The Russian Navy will deploy the Bastion-P mobile coastal defense missile system to the Kuril Islands near Japan border in late Summer 2016, according to a source in the Russian defense industry.
The island chain known as the Kurils stretches north across the Pacific Ocean from the Japanese island of Hokkaido to the southern tip of Russia’s Kamchatka Peninsula.
Four islands – which Russia calls the Southern Kurils and Japan calls the Northern Territories – are the subject of a 60-year-old dispute between the two nations.
They are Kunashir (known in Japanese as Kunashiri), Iturup (Etorofu), Shikotan and the rocky Habomai islets.
The southernmost islet in the Habomai group lies only a few kilometers off Nemuro on the Japanese island of Hokkaido.
“The Ministry of Defense is planning to deploy the Bastion-P mobile missile systems to the Kurils in August 2016. The systems will significantly increase the combat capabilities of the Pacific Fleet of the Russian Navy,” the source said.

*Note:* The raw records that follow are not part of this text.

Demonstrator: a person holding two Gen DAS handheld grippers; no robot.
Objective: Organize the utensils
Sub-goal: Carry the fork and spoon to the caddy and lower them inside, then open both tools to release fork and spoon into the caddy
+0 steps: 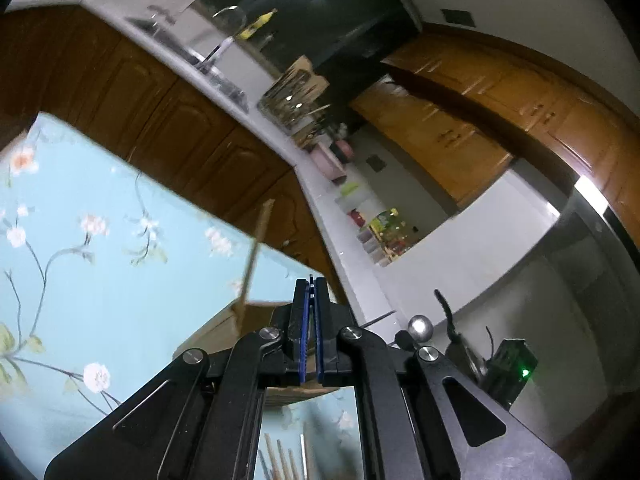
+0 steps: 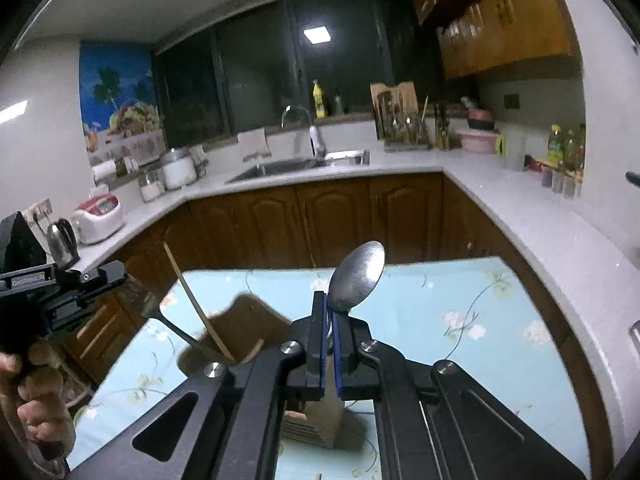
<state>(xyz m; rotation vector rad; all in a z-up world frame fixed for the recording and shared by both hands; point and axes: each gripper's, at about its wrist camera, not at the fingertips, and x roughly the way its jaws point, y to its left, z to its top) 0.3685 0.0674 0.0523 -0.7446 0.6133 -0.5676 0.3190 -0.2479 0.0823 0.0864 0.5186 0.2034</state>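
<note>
The right claw [image 2: 329, 312] is clamped on a metal spoon [image 2: 357, 276], bowl sticking up past its tips, above the desk [image 2: 460, 300]. The left claw [image 1: 311, 292] is pressed together, empty, with the wooden holder [image 1: 224, 330] just to its left.

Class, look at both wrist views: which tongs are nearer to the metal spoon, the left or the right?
Right. The right tongs are shut on the metal spoon, its bowl sticking up above the fingertips. The left tongs are closed and empty, off to the left beside the wooden holder.
</note>
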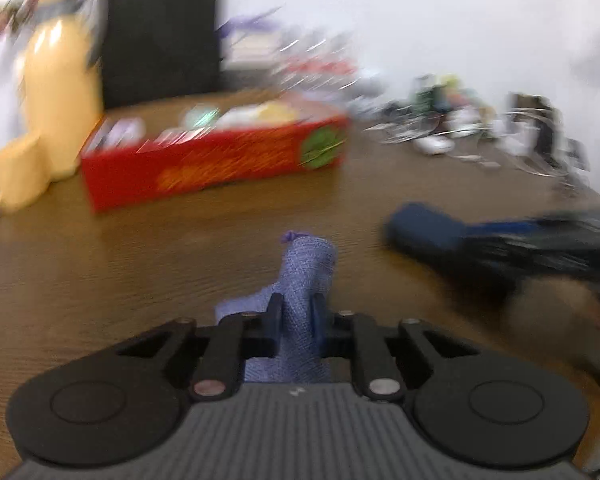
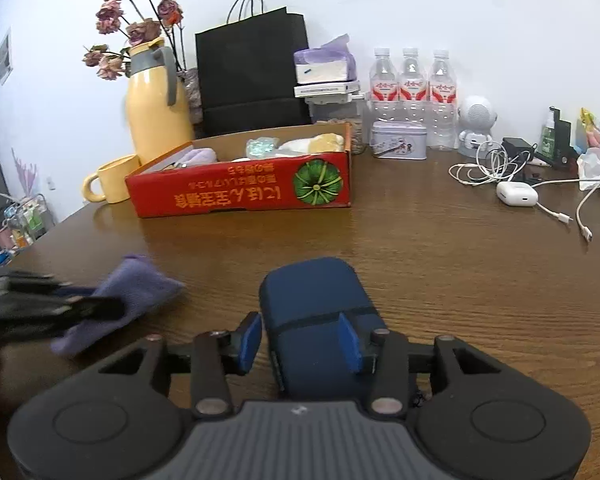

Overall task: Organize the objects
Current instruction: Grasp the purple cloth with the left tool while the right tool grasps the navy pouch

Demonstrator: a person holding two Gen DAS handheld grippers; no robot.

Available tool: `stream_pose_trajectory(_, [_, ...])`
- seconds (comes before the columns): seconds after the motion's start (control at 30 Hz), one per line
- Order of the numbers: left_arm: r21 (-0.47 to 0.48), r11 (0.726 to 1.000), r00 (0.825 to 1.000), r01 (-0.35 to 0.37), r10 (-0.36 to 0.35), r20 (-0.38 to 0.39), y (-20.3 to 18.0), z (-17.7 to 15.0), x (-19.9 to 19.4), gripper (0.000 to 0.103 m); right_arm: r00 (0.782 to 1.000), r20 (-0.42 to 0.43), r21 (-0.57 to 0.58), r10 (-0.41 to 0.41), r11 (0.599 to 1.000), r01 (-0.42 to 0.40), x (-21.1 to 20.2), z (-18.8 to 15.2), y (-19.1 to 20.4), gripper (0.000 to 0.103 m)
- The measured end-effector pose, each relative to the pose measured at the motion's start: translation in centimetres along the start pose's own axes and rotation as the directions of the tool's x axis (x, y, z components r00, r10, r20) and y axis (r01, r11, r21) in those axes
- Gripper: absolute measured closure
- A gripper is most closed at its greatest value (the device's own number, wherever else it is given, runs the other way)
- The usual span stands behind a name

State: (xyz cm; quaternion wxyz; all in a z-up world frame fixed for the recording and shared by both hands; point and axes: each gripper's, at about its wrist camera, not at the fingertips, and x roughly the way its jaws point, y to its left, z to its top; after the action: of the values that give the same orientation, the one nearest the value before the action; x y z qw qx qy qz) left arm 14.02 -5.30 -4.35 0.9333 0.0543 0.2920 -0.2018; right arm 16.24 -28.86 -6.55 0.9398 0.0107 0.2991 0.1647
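Two grippers work over a brown wooden table (image 2: 440, 248), each closed on a separate item. At far left in the right wrist view, the left gripper (image 2: 100, 306) appears blurred, its fingers pinched on a purple cloth (image 2: 140, 280) that lies near the table's front edge. The left wrist view confirms the hold: the left gripper (image 1: 296, 322) has its fingers drawn narrow around the cloth (image 1: 306, 268), which rises upright between them. Behind, a yellow mug (image 2: 112, 179) stands just beside a yellow jug (image 2: 154, 112) holding dried flowers (image 2: 128, 28). To their right sits an open red box (image 2: 244, 192) containing soft items, with a black paper bag (image 2: 252, 76) behind it. In the centre foreground, the right gripper (image 2: 302, 342) clamps a dark blue case (image 2: 320, 320), one blue-padded finger on each side; whether the case rests on the table or is raised cannot be told. Farther right along the wall stand a small tin (image 2: 398, 141), three water bottles (image 2: 412, 92) and a white robot figure (image 2: 476, 128). At far right, white cables (image 2: 484, 168) and a white earbud case (image 2: 516, 193) lie on the table.
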Motion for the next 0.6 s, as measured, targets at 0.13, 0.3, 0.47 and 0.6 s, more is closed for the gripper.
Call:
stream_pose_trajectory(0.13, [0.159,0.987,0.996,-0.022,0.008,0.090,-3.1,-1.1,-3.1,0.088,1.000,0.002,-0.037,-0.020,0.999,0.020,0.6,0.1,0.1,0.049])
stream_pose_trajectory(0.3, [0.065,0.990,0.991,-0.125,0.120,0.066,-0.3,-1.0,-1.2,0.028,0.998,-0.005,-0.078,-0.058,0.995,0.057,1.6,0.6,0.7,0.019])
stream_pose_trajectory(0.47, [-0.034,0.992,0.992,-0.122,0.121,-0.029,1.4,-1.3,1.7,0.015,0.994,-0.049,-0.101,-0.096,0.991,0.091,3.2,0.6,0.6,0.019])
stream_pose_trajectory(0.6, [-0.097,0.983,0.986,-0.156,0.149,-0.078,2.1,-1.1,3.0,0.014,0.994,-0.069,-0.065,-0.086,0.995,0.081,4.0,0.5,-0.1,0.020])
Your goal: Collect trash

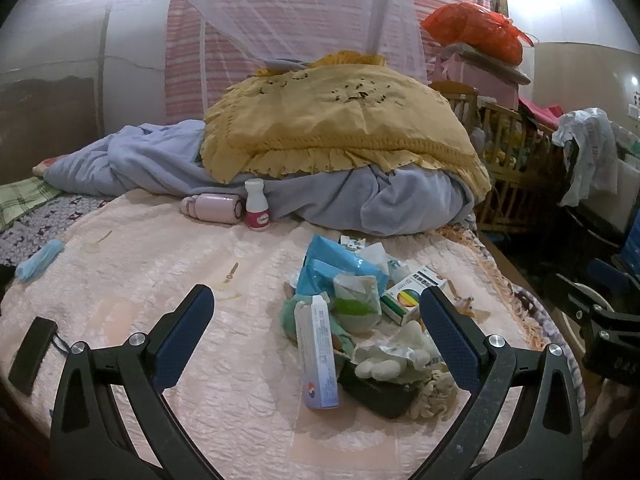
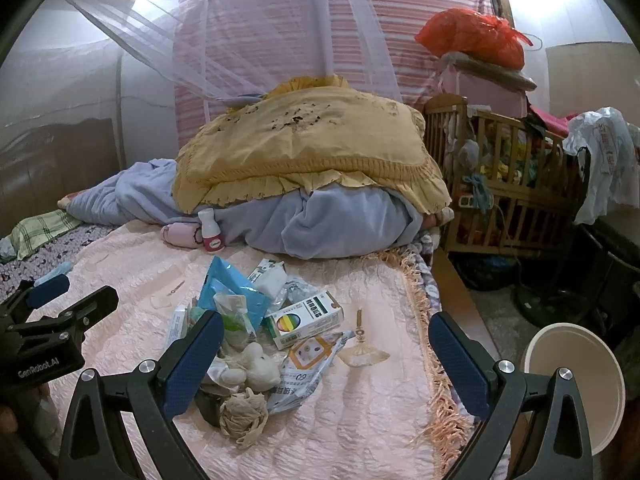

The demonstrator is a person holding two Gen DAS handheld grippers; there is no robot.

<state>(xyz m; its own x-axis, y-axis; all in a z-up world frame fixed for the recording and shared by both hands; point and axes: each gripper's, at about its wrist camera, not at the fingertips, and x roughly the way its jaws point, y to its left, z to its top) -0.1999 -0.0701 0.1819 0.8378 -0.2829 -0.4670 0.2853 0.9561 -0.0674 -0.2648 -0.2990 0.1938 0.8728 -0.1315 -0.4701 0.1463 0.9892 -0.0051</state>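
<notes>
While the pink quilt (image 2: pixel 360 400) is spread over the bed, a trash pile (image 1: pixel 352 320) is seen heaped on it, between and just ahead of both tools. Both the left gripper (image 1: pixel 316 320) and right gripper (image 2: pixel 326 344) are held wide open, empty. A long white box (image 1: pixel 318 360) lies lengthwise toward the left gripper, judged nearer to it.

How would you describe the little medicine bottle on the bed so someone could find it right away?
Start at the big yellow frilled pillow lying on the blue quilt. At the quilt's front edge, on the pink bedspread, stands the small bottle. It is upright, white with a magenta label, beside a pink item lying on its side.
</notes>
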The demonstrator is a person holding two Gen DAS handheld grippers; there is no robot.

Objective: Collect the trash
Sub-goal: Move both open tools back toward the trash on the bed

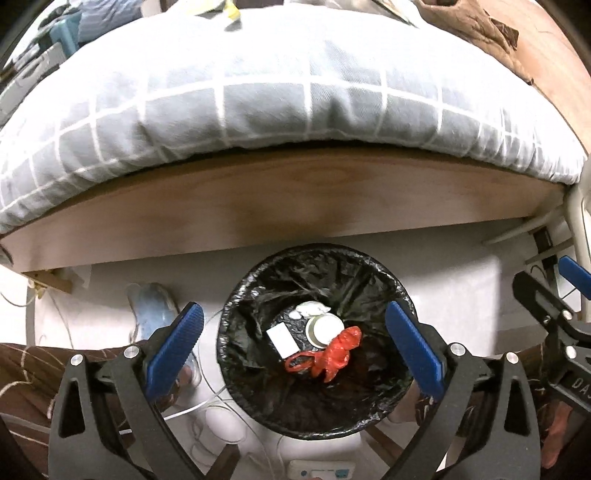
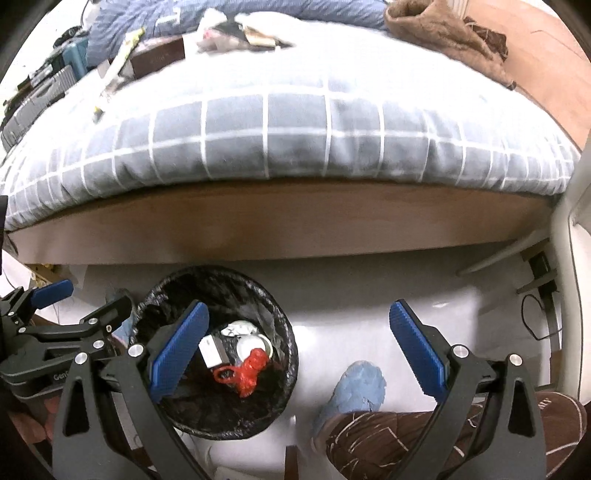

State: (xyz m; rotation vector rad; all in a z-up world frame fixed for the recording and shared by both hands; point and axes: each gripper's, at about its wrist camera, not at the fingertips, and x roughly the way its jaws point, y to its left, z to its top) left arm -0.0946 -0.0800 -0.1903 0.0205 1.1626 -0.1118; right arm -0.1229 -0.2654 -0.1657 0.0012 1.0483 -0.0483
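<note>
A round bin with a black liner stands on the pale floor in front of the bed. Inside lie a red plastic bag, a white card, a round white lid and a crumpled white scrap. My left gripper is open and empty, held above the bin mouth. In the right wrist view the bin sits at lower left with the red bag in it. My right gripper is open and empty, over the bin's right edge and the floor.
A bed with a grey checked cover on a wooden frame fills the far side. Boxes and papers and a brown blanket lie on it. The person's blue slippers and cables are on the floor.
</note>
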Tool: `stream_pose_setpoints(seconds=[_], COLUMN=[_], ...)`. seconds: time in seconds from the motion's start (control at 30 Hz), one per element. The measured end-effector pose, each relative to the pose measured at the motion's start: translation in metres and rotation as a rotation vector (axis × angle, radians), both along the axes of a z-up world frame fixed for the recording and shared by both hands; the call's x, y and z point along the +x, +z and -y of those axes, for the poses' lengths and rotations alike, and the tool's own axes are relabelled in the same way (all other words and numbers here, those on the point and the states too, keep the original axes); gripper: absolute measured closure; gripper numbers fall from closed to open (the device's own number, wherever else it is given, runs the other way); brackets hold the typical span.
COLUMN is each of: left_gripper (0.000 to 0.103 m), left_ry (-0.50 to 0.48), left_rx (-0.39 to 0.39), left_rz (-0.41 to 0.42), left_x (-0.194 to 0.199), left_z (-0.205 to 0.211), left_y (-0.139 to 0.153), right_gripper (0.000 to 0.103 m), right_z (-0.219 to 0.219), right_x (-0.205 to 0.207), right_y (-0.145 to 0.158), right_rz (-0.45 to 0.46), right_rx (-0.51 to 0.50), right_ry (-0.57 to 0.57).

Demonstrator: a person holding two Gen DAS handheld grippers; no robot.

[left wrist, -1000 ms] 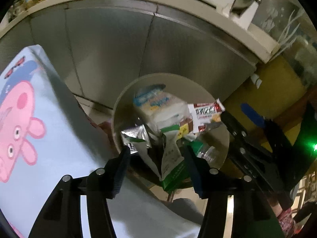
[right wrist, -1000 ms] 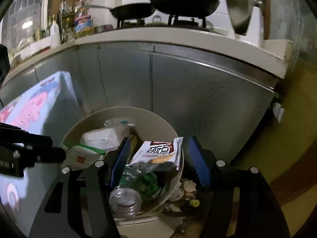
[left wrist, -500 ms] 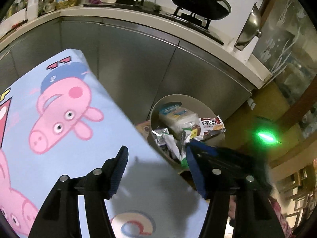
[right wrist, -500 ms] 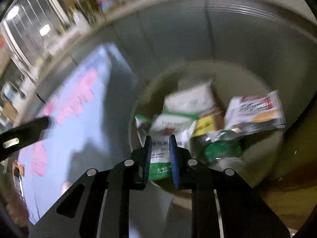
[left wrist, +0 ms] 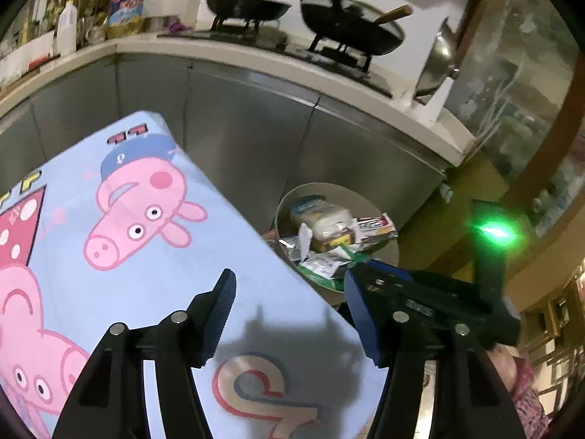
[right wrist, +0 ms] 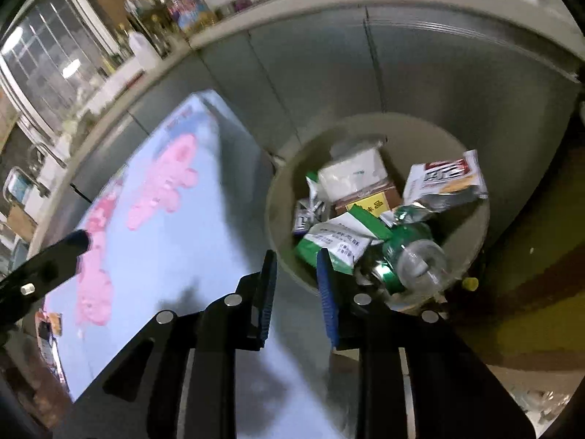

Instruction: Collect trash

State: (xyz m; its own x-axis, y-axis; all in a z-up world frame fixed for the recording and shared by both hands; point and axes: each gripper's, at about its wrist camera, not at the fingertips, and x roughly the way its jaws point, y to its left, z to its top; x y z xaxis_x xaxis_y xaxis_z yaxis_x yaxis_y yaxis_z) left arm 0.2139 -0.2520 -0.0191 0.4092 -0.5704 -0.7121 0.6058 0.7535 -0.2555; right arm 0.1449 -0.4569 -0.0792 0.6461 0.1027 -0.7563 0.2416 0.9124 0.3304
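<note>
Trash bin (right wrist: 281, 197) full, by steel cabinets (left wrist: 252, 135) | blue cartoon tablecloth (left wrist: 120, 256) | both grippers released, empty

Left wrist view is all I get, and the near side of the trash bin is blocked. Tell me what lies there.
Observer: A clear plastic bottle with a green label lies on its side at the near rim of the trash bin.
Operator: Report the right gripper.
Observer: The right gripper hovers at the bin's near left edge. Its fingers have just been opening and stand a narrow gap apart, with nothing between them.
Operator: Check the floor.
Observer: A small yellow object lies just outside the bin, to its right.
</note>
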Motion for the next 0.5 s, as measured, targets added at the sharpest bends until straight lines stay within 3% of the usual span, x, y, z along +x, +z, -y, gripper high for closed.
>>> stream_pose_setpoints(seconds=[0.1, 0.23, 0.3, 0.5], left_gripper=[0.033, 0.027, 0.023, 0.016], left_ry=[-0.005, -0.004, -0.002, -0.011], left_rx=[-0.006, -0.015, -0.017, -0.033], left_rz=[0.062, 0.156, 0.191, 0.266], left_x=[-0.016, -0.041, -0.049, -0.078], left_z=[-0.006, -0.021, -0.028, -0.050], left_y=[0.014, 0.035, 0.042, 0.061], right_gripper=[0.069, 0.067, 0.059, 0.045], right_z=[-0.008, -0.021, -0.031, -0.063], right_x=[-0.033, -0.077, -0.100, -0.146], right_y=[0.025, 0.050, 0.058, 0.072], right_rz=[0.099, 0.206, 0.248, 0.318], right_rx=[0.003, 0.016, 0.024, 0.051], right_ry=[-0.045, -0.116, -0.149, -0.211])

The 3K55 Bastion-P MCDMS is designed to destroy naval surface combatants at distances of up to 300 km (185 miles). K340P, K342R and K380R mobile command post (MCP) vehicles are based on the MZKT-7930 chassis manufactured by the Minsk Wheel Tractor Plant. Both K340P and K342R are equipped with two Onyx 3M55 supersonic cruise missiles (SS-N-26 Strobile/Yakhont) each.
The Ministry of Defense phased in the Bastion-P MCDMS in 2010. Three battalions of Bastion-P systems were issued to the 11th Independent Missile and Artillery Brigade (Black Sea Fleet) near Anapa. Each battalion includes four SPLs, four TLs, one MCP and several technical support systems. The unit can be complemented by target designation vehicle equipped with the Monolith-B radar. One battalion of the 11th brigade was later transferred to the vicinity of Sevastopol.